4.3. In seiner Berufung gab der Bw bekannt, daß er einen Arbeitstrainingskurs besucht und monatlich ca S 2.000,-verdient. Der Schätzung der Strafbehörde von S 500,-Taschengeld hatte er zuvor nicht widersprochen. Entgegen der Ansicht der Strafbehörde liegen nicht drei, sondern nur zwei einschlägige rechtskräftige Verwaltungsvorstrafen aus dem Jahr 1993 vor. Ein beliebige Vorstrafe nach dem O.ö.

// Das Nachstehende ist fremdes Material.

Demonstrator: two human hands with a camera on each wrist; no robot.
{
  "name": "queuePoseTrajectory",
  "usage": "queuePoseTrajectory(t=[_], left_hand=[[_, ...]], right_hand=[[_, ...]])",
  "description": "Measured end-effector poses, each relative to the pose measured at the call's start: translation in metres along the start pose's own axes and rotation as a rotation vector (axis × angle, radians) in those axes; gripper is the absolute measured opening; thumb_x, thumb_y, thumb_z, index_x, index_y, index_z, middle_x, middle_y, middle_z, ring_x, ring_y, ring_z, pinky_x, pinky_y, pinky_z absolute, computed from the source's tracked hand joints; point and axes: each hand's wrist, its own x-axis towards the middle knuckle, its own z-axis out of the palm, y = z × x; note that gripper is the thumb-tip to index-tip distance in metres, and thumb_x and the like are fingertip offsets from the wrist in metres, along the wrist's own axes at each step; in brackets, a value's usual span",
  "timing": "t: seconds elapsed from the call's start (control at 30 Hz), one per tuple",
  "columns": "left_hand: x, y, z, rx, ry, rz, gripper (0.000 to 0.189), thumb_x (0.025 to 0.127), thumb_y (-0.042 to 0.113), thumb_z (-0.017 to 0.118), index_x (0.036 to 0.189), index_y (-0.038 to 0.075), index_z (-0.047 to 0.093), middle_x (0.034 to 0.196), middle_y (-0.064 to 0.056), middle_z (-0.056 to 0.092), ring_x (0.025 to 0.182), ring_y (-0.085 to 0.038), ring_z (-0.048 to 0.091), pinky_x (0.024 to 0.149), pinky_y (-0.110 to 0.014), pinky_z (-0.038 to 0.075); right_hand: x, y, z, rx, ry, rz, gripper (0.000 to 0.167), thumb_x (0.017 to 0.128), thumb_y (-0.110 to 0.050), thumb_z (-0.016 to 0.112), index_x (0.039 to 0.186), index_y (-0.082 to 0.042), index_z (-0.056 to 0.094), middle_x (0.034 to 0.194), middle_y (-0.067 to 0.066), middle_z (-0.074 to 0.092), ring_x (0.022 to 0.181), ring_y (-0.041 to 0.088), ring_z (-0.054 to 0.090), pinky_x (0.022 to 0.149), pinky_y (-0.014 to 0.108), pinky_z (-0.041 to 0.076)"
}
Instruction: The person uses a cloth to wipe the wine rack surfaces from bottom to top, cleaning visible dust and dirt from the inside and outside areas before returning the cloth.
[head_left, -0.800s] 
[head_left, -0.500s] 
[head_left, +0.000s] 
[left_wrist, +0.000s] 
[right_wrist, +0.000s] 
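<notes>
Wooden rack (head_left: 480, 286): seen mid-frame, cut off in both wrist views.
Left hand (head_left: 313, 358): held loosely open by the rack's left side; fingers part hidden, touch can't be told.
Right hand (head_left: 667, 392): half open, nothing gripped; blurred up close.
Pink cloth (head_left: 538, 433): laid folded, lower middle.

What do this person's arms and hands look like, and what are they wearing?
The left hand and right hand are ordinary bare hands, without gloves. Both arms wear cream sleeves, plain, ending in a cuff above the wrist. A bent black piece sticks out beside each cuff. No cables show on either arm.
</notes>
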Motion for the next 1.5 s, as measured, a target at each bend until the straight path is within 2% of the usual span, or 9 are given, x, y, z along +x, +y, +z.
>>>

Jugendschutzgesetz 1988 kann noch nicht als einschlägig angesehen werden. Die beiden einschlägigen Vorstrafen betreffen Verstöße gegen das Aufenthaltsverbot ohne Begleitung durch eine Aufsichtsperson an allgemein zugänglichen Orten nach § 3 Abs 1 O.ö. Jugendschutzgesetz 1988. Diese Taten des Bw beruhen auf der gleichen schädlichen Neigung iSd § 33 Z 2 iVm § 71 StGB, nicht aber der Verstoß gegen das Alkoholverbot des § 12 Abs 1 Z 1 O.ö.

Jugendschutzgesetz im Strafverfahren Pol 96/492/1993.

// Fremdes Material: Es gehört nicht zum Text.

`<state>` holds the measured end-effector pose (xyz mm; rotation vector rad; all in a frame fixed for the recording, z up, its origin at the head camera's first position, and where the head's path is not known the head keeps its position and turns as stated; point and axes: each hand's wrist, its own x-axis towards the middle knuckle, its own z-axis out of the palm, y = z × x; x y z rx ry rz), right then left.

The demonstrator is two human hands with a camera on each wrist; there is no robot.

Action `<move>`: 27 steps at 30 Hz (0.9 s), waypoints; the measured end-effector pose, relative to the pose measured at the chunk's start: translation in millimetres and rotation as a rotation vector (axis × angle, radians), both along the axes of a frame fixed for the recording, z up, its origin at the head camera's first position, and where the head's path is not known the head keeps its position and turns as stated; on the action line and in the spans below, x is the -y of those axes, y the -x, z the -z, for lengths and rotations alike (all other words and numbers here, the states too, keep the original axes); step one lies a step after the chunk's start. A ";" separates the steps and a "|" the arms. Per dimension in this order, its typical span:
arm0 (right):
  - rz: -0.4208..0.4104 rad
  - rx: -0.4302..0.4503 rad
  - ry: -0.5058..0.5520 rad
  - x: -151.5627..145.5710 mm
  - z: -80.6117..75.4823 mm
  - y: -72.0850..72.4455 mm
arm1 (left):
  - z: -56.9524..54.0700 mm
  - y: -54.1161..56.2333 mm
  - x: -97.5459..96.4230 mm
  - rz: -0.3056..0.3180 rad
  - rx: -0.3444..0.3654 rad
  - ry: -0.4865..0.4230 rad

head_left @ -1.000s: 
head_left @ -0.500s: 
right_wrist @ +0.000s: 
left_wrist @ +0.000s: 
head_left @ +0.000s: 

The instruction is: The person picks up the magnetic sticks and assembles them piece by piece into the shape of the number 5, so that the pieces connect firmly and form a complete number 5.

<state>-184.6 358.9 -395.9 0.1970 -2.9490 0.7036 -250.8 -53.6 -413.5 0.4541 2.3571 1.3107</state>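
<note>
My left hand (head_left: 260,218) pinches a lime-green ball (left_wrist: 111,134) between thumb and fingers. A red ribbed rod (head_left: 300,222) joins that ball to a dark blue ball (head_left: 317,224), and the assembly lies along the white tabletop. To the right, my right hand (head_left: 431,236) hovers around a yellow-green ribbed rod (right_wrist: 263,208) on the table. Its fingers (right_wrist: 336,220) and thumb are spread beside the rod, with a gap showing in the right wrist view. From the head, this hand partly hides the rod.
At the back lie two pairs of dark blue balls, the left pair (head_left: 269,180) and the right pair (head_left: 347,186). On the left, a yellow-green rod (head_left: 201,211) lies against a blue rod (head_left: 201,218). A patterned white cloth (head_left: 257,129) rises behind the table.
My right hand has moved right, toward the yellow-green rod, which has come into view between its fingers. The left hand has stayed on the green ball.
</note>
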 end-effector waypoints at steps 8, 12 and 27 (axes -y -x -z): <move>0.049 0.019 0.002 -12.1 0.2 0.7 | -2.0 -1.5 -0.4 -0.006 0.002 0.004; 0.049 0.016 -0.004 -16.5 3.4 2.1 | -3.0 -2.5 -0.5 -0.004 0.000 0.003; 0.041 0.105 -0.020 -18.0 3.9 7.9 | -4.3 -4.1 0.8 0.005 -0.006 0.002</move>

Strafmildernd war allerdings kein Umstand.

Da rechtskräftige Vorstrafen vorliegen, erscheint die verhängte Strafe nicht überhöht, weil schon im gewöhnlichen Wiederholungsfall ein erschwerender Umstand liegt, der den höheren Strafrahmen des § 17 Abs 4 Satz 2 O.ö.

Jugendschutzgesetz 1988 mit einer Geldstrafe bis zur Höhe von S 5.000,-- fakultativ anwendbar macht. Der Unrechts- und Schuldgehalt war nach den konkreten Gesamtumständen beträchtlich und der Bw hat auch keinerlei Einsicht in das begangene Unrecht gezeigt. Die verhängte Geldstrafe, die eher mild erscheint, war jedenfalls notwendig, um den Bw von gleichartigen strafbaren Handlungen in Hinkunft abzuhalten.

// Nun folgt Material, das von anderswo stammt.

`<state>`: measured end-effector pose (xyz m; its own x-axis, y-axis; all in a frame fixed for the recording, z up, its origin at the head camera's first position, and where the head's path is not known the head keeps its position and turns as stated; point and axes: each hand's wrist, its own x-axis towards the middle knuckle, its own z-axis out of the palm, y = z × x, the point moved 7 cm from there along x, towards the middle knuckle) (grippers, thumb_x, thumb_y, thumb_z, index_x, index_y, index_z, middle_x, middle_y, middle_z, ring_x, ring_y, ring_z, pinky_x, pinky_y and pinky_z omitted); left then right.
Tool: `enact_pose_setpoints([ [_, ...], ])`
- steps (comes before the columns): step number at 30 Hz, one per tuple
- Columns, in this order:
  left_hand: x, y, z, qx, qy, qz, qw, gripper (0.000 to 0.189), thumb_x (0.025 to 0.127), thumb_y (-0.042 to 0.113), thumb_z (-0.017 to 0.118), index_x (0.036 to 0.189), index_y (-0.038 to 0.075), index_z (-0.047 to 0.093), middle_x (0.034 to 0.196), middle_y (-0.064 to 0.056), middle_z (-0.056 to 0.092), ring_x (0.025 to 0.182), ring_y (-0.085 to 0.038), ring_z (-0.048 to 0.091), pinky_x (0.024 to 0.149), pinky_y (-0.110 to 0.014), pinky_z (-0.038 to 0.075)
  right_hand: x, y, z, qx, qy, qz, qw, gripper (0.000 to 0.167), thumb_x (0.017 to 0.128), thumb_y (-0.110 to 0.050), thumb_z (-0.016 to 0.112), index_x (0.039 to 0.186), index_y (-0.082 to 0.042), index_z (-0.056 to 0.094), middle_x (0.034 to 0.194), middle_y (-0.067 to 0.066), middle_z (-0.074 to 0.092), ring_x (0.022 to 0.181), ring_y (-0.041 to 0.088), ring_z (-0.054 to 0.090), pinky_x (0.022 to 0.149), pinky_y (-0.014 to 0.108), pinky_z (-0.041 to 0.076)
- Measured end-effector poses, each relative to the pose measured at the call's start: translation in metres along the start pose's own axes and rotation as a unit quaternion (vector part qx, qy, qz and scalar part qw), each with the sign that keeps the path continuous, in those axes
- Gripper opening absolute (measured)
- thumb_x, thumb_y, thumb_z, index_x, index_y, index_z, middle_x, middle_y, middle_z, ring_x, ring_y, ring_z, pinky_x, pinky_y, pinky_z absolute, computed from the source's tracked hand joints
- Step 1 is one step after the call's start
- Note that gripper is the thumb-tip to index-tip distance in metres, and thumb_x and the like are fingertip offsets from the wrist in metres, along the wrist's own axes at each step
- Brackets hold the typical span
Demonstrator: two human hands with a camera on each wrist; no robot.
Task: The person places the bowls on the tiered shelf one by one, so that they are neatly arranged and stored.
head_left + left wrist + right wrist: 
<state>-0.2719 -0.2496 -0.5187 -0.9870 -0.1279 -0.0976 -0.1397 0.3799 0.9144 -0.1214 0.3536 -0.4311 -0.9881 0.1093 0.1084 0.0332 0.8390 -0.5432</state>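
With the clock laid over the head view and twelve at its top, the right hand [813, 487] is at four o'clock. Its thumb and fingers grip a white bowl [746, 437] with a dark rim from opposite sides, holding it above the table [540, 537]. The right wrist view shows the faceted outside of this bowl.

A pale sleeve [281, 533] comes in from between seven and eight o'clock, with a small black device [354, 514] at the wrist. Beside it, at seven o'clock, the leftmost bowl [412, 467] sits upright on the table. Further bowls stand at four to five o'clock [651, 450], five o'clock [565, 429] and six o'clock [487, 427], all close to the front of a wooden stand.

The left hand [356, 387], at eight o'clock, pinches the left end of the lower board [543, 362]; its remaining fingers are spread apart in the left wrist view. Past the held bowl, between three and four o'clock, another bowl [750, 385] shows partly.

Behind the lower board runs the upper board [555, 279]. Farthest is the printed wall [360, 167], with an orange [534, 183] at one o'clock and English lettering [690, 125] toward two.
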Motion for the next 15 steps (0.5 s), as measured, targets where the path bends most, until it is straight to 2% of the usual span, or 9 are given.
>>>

Eine Ersatzfreiheitsstrafe war nicht festzusetzen, weil nach § 17 Abs 7 Satz 1 O.ö. Jugendschutzgesetz 1988 im Verwaltungsstrafverfahren gegen Jugendliche § 16 VStG nicht anzuwenden ist.

5. Bei diesem Ergebnis hat der Bw im Berufungsverfahren gemäß § 64 Abs 1 und 2 VStG einen weiteren Beitrag zu den Kosten des Strafverfahrens in Höhe von S 100,--, ds. 20 % der verhängten Geldstrafe, zu bezahlen.

Rechtsmittelbelehrung:

Gegen diesen Bescheid ist kein ordentliches Rechtsmittel zulässig.

Hinweis:

Gegen diesen Bescheid kann innerhalb von sechs Wochen ab seiner Zustellung eine Beschwerde an den Verfassungsgerichtshof oder an den Verwaltungsgerichtshof erhoben werden; diese muß - von gesetzlichen Ausnahmen abgesehen - jeweils von einem Rechtsanwalt unterschrieben sein.